Discrimination of carcinogens by hepatic transcript profiling in rats following 28-day administration

Abstract

This study aimed at discriminating carcinogens on the basis of hepatic transcript profiling in the rats administrated with a variety of carcinogens and non-carcinogens. We conducted 28-day toxicity tests in male F344 rats with 47 carcinogens and 26 non-carcinogens, and then investigated periodically the hepatic gene expression profiles using custom microarrays. By hierarchical cluster analysis based on significantly altered genes, carcinogens were clustered into three major groups (Group 1 to 3). The formation of these groups was not affected by the gene sets used as well as the administration period, indicating that the grouping of carcinogens was universal independent of the conditions of both statistical analysis and toxicity testing. Seventeen carcinogens belonging to Group 1 were composed of mainly rat hepatocarcinogens, most of them being mutagenic ones. Group 2 was formed by three subgroups, which were composed of 23 carcinogens exhibiting distinct properties in terms of genotoxicity and target tissues, namely nonmutagenic hepatocarcinogens, and mutagenic and nonmutagenic carcinogens both of which are targeted to other tissues. Group 3 contained 6 carcinogens including 4 estrogenic substances, implying the group of estrogenic carcinogens. Gene network analyses revealed that the significantly altered genes in Group 1 included Bax, Tnfrsf6, Btg2, Mgmt and Abcb1b, suggesting that p53-mediated signaling pathway involved in early pathologic alterations associated with preceding mutagenic carcinogenesis. Thus, the common transcriptional signatures for each group might reflect the early molecular events of carcinogenesis and hence would enable us to identify the biomarker genes, and then to develop a new assay for carcinogenesis prediction.
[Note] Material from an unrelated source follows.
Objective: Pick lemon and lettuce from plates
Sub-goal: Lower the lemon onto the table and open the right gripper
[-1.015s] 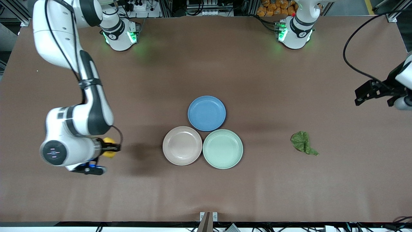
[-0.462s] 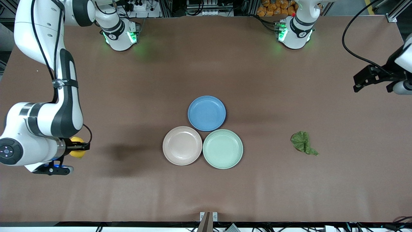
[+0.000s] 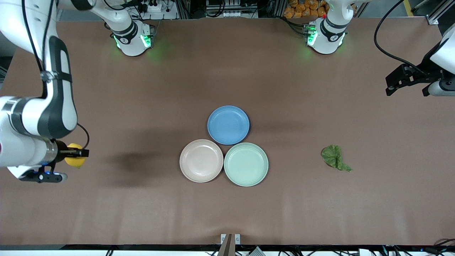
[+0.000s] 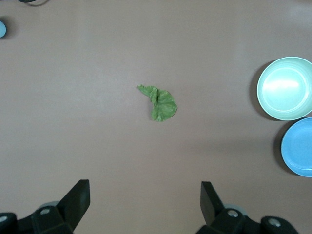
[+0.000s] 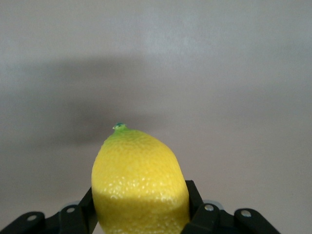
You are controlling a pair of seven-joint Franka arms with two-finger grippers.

Keywords: carcinogenicity; cluster analysis; hepatocarcinogen; microarray; mutagenicity; toxicogenomics.

Figure 1

A) Result of hierarchical clustering using carcinogens (47) and non-carcinogens (26) in day 28. B) Result of hierarchical clustering using remaining carcinogens (7) and non-carcinogens (26) in day 28.

Figure 2

Overlap among the characteristic genes of three groups. Characteristic genes were selected by Welch’s t-value of 3.5.

Figure 3

Gene expression profiles of top 10 characteristic genes which were selected in Group 1 during treatment period. A) thioacetamide (C35, group 1 carcinogen), and B) Lithocholic acid (NC19, non-carcinogen). C) Gene expression profiles of top 10 characteristic genes which were selected in Group 1 in the livers of male rats administered varying doses of thioacetamide (C35, group 1 carcinogen), and D) lithocholic acid (NC19, non-carcinogen).

Figure 4

A) Connectivity map of the responses in the characteristic genes of carcinogens clustered to Group I by Ingenuity Pathway assistant analysis. B) explanation of the symbols, the edges, and their labels.